6. If you are a man who has broken up with the woman of your dreams, you need keep yourself from thinking about the fact that she has a new boyfriend…and that this new boyfriend is constantly pleasuring her.
Now that you've broken up with the woman who used to bring you all the happiness in the world, you need to focus on your own future goals and self-fulfillment rather than think about the continual pleasure she receives when her new boyfriend pushes his hard, massive, throbbing, 10-and-a-half-inch joy organ into her warm, moist, quivering tunnel of love.
You need not ponder all the sweat and love stains that decorate their bed sheets after they get done ferociously humping each-other all night long and into the morning hours like a couple of wild animals that are completely out of control while the George Michael song "Careless Whisper" loops on the stereo.
And whatever you do, you need to keep your mind off the fact that she is probably putting her legs underneath his so that he can watch her ass bounce up and down on his vein-filled, monstrous, pulsating rod of delight….and that after doing this for several minutes, she will probably turn around, get underneath him, and receive a mammoth load of special juice that will spray all over her soft, beautifully-large, perfectly-formed, milk-producing, glandular organs.
Thinking about these things will only cause you distress.
7. If you are a woman who has broken up with your man, you can rest assured that he has not found someone like you and that he is currently with a less attractive female in a desperate and pathetic attempt to fill the bleeding hole in his dying heart.
Ever since you broke up with your boyfriend, you've been on a long and arduous journey to find a new man who can fulfill all your hopes and dreams. In other words, you found him about a week later simply by saying "Hi" to him.
As you embark on your new and blessed journey of happiness with the awesome stud you've found, you can rest assured that your previous boyfriend is currently limping his way through life like a pathetic, drooling cripple.
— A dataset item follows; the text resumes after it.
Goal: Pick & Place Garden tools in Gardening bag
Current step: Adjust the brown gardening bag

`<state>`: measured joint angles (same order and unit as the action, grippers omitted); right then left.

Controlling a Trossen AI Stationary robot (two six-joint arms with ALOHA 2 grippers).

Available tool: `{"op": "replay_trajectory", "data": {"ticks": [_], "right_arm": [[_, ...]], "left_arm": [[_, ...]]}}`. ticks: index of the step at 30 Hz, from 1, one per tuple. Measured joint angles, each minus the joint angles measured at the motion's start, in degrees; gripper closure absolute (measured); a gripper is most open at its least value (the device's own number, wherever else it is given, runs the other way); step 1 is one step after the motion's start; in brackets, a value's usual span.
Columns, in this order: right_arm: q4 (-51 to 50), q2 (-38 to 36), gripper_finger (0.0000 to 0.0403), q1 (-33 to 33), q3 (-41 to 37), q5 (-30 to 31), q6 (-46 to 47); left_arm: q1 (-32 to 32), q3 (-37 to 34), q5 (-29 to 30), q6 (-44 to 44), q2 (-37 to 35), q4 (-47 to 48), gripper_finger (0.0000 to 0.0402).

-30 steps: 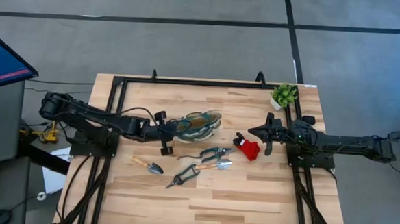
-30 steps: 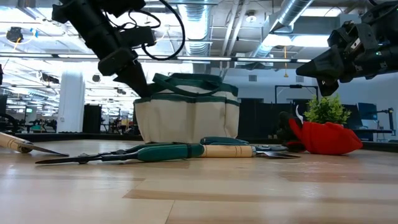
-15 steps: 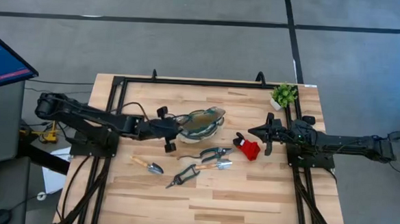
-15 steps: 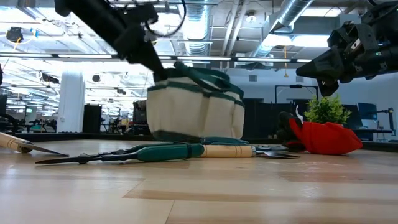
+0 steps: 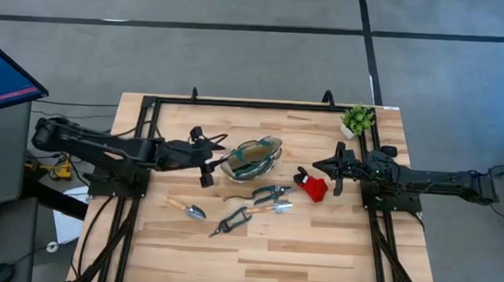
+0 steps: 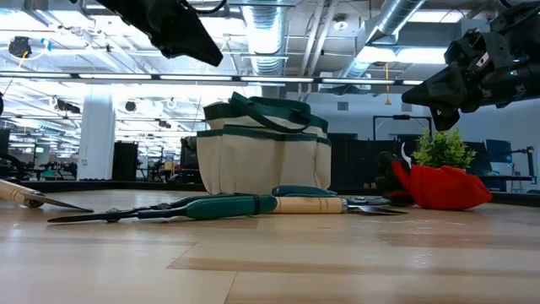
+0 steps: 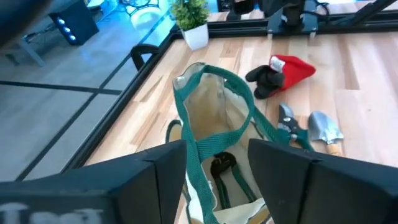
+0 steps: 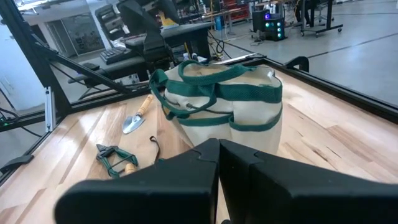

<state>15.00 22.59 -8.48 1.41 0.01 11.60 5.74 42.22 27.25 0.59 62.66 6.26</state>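
Note:
The cream gardening bag [image 5: 253, 157] with green trim stands upright on its base mid-table, mouth open, a dark thing [image 7: 219, 165] inside. My left gripper [image 5: 213, 160] hovers open just left of and above the bag [image 6: 263, 156], touching nothing; a green handle loop [image 7: 214, 93] shows ahead of its fingers. Garden tools lie near the bag: a small trowel [image 5: 188, 209], black clippers [image 5: 229, 221], pruners [image 5: 272, 193], a wood-handled trowel [image 5: 274, 208] and a red-and-black piece [image 5: 312, 186]. My right gripper [image 5: 316, 168] hangs shut to the bag's right, above the red piece.
A small potted plant [image 5: 357, 121] stands at the far right corner. A black frame rail [image 5: 237, 103] runs along the table's far edge. Bare wood lies along the near edge [image 5: 297, 264].
My left gripper has opened and let go of the bag's left rim, then drawn back up and toward the table's left edge. The bag tipped and shifted slightly right while held, and now stands upright on its base again.

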Motion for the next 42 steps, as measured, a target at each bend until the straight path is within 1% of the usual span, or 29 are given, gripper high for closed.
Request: {"op": "replay_trajectory", "data": {"ticks": [4,8,11,13,16,19,22,24,27,30,33,35,37,42], "right_arm": [[0.05,0.00,0.0403,0.01,0.00,0.00,0.00],[0.60,0.00,0.0403,0.00,0.00,-0.01,0.44],[1.43,0.02,0.0403,-0.01,0.00,-0.02,2.59],[2.90,0.89,0.0403,0.01,0.02,-0.07,3.32],[5.61,3.76,0.0403,0.70,0.02,-0.02,3.48],[10.63,7.19,0.0403,1.97,0.04,0.00,3.48],[13.17,11.31,0.0403,3.16,0.80,0.03,3.14],[13.80,14.24,0.0403,4.00,2.57,0.72,2.84],[13.87,18.74,0.0403,5.30,5.35,1.76,0.71],[13.94,22.73,0.0403,6.37,7.81,1.74,-1.56],[13.88,26.35,0.0403,6.65,9.31,1.75,-2.59],[13.77,28.39,0.0403,6.49,9.83,1.73,-2.71],[13.77,30.16,0.0403,6.34,10.17,1.77,-2.71],[14.45,32.98,0.0403,5.17,10.64,1.76,-2.60]], "left_arm": [[0.00,0.00,-1.21,0.05,-0.46,0.05,0.0274],[0.00,0.00,-1.94,0.05,-0.42,0.05,0.0328],[-0.02,0.00,-3.96,0.08,-0.42,0.03,0.0376],[-0.15,0.00,-6.08,0.20,-0.42,0.00,0.0394],[-0.46,0.00,-10.68,1.21,0.68,-0.44,0.0397],[0.03,0.00,-11.40,3.01,2.60,-0.68,0.0400],[0.39,0.00,-11.61,2.31,5.13,-0.68,0.0401],[0.40,0.00,-10.51,-0.98,6.68,-1.24,0.0401],[0.40,0.00,-5.80,-7.54,8.54,-3.45,0.0400],[0.39,0.00,-3.64,-14.80,9.50,-6.47,0.0400],[0.24,0.01,-2.67,-17.22,9.49,-7.85,0.0399],[0.20,0.00,-2.44,-18.24,9.09,-7.54,0.0390],[0.20,0.02,-1.81,-18.65,8.94,-7.85,0.0372],[0.17,0.04,-1.75,-23.48,10.44,-7.77,0.0310]]}}
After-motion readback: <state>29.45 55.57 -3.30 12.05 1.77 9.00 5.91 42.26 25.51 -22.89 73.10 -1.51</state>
He has found somebody, and she actually does look semi-attractive….when the lights in the room are turned off.
Chances are, he latched onto her at closing time in the lamest bar in town because he didn't want to go home alone and face the emptiness in his soul…and in his life in general. Either that or he paid for her. It's hard to say.
He is probably titty-fucking her right now while thinking about you…and after his cock explodes in her mouth (or all over her face if he doesn't get himself into the right position on time) he will pass out in a drunken state and feel profoundly horrible when he wakes up in the morning and takes a good look at the creature sleeping next to him.
8. If you are a Chinese lesbian with red hair, freckles, and a penis growing out of your forehead….
Then the advice given in guidelines #6 and #7 don't apply to you.
9. If you are a homosexual Bulgarian male with a swollen lymph node in the upper left region of your groin in between your abdomen and your leg….and if you have a milk-producing glandular organ growing at an exponential rate on the bottom of your right testicle…
Then you need to hook up with the Chinese lesbian mentioned in guideline #8.
10. Remember the good times.
We've been through so much together. Guilt, Anger, Pain, Heartbreak, Razor Blades, Chinese Lesbians, Testicular Deformities, Needless and Excessive Abuse of Adjectives…and yes…even George Michael Songs.
I would like to continue providing all the wisdom and advice that I have, but unfortunately I have to go right now. My therapist…and my exorcist…are both trying to call me for some reason.